[Information shown]:
- Opening Delimiter -

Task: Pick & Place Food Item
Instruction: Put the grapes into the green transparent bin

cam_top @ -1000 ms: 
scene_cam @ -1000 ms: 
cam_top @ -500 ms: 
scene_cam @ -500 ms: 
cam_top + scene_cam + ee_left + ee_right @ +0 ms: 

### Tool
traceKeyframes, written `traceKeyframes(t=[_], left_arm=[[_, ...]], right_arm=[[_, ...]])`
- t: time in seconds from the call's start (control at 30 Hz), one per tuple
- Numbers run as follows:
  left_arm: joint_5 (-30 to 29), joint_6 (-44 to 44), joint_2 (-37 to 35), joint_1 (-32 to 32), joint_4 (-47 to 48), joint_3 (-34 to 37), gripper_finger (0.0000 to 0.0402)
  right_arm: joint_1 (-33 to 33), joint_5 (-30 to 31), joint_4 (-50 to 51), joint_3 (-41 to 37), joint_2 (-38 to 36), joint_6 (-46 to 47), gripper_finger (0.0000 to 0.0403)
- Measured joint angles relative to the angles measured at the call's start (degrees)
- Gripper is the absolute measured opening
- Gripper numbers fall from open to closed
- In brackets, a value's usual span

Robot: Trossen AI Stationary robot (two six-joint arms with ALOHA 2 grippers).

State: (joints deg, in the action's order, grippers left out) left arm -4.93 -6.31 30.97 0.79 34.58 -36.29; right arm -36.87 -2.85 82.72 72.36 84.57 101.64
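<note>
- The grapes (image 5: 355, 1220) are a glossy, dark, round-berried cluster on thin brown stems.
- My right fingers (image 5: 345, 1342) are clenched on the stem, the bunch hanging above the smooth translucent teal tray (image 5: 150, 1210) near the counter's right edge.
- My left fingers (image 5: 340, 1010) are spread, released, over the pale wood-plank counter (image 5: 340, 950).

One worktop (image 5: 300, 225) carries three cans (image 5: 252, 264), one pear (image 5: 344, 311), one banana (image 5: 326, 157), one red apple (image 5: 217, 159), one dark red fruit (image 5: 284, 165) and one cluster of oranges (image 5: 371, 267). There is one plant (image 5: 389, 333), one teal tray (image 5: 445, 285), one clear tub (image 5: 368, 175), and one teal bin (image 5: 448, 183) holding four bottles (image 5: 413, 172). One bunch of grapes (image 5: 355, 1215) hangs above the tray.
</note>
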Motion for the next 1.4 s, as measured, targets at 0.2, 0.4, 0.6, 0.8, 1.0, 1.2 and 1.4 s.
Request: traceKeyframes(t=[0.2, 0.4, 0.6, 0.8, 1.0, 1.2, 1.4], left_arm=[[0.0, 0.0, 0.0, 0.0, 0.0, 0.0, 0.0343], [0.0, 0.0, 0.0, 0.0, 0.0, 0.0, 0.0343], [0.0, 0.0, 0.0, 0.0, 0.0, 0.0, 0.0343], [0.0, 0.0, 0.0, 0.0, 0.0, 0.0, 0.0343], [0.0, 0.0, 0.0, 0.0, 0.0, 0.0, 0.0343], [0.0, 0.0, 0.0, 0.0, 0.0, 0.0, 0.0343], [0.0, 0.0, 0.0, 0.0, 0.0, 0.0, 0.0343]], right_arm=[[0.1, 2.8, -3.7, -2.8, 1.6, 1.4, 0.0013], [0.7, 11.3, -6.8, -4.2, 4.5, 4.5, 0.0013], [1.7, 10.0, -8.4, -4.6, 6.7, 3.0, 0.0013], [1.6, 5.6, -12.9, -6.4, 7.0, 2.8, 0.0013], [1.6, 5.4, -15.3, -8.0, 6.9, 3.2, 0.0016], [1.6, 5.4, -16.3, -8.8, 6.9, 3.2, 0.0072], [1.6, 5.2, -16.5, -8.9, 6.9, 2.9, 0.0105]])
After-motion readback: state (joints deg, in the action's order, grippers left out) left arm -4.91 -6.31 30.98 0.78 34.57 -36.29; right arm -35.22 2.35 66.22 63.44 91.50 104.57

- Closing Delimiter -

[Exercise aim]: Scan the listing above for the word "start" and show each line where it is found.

[Exercise response]:
- t: time in seconds from the call's start (control at 30 Hz), one per tuple
- Measured joint angles relative to the angles measured at the call's start (degrees)

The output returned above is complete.